### EXERCISE OBJECTIVE
When you output the records, match them exactly and omit any picture they include.
============================================================
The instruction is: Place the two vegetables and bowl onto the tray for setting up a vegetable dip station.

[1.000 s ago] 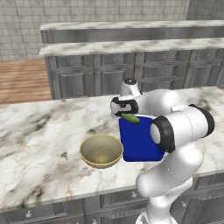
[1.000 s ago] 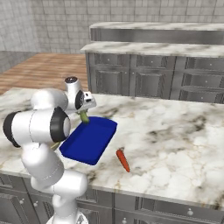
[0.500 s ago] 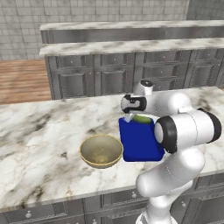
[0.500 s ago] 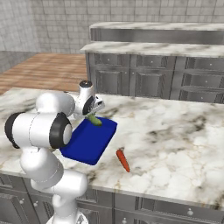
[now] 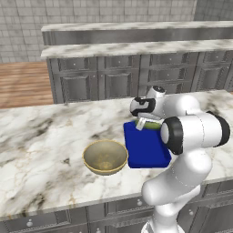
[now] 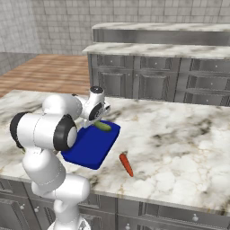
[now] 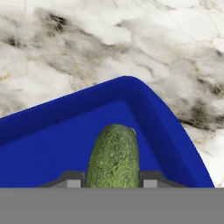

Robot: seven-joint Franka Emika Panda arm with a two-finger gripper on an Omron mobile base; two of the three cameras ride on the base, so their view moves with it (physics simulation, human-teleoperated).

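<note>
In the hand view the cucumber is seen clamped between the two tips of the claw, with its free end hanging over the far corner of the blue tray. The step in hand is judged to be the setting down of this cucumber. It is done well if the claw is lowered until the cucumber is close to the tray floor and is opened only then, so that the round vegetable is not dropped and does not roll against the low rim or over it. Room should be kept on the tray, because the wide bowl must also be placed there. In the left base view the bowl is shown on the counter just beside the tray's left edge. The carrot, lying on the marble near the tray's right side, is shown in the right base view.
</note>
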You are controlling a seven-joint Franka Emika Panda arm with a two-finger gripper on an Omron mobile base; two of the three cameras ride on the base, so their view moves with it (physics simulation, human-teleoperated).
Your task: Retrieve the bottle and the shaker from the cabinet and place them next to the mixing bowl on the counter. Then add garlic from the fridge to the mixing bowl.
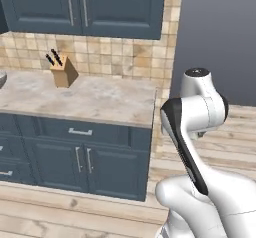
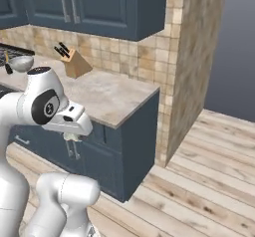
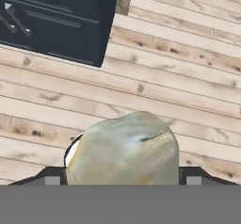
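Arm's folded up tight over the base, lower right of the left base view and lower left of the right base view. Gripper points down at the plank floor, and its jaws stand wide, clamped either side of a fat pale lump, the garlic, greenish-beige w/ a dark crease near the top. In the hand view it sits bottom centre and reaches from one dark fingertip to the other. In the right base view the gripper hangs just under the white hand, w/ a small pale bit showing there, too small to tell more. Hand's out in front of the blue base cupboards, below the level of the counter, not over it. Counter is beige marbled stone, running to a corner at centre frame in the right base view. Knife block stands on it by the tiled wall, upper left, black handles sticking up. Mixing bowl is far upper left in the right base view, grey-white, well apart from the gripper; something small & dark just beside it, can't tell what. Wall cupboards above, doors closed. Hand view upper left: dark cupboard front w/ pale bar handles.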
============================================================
### TASK ANSWER
The instruction is: Place the two vegetables and bowl onto the tray for setting up a vegetable dip station.

[1.000 s ago] 
[1.000 s ago] 
[0.500 s ago] 
[0.500 s ago] 
[now] 
[now] 
[now] 

Robot: seven-joint Franka Emika Panda arm with a two-finger gripper on an Omron mobile base; two of the three cameras ride on the base, so their view moves with it (physics simulation, human-teleoperated).

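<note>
In the hand view the cucumber is seen clamped between the two tips of the claw, with its free end hanging over the far corner of the blue tray. The step in hand is judged to be the setting down of this cucumber. It is done well if the claw is lowered until the cucumber is close to the tray floor and is opened only then, so that the round vegetable is not dropped and does not roll against the low rim or over it. Room should be kept on the tray, because the wide bowl must also be placed there. In the left base view the bowl is shown on the counter just beside the tray's left edge. The carrot, lying on the marble near the tray's right side, is shown in the right base view.
</note>
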You are controlling a seven-joint Franka Emika Panda arm with a two-finger gripper on an Omron mobile base; two of the three cameras ride on the base, so their view moves with it (physics simulation, human-teleoperated).
Your task: Retrieve the bottle and the shaker from the cabinet and place them next to the mixing bowl on the counter. Then add garlic from the fridge to the mixing bowl.
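Arm's folded up tight over the base, lower right of the left base view and lower left of the right base view. Gripper points down at the plank floor, and its jaws stand wide, clamped either side of a fat pale lump, the garlic, greenish-beige w/ a dark crease near the top. In the hand view it sits bottom centre and reaches from one dark fingertip to the other. In the right base view the gripper hangs just under the white hand, w/ a small pale bit showing there, too small to tell more. Hand's out in front of the blue base cupboards, below the level of the counter, not over it. Counter is beige marbled stone, running to a corner at centre frame in the right base view. Knife block stands on it by the tiled wall, upper left, black handles sticking up. Mixing bowl is far upper left in the right base view, grey-white, well apart from the gripper; something small & dark just beside it, can't tell what. Wall cupboards above, doors closed. Hand view upper left: dark cupboard front w/ pale bar handles.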

The response to this exercise is complete.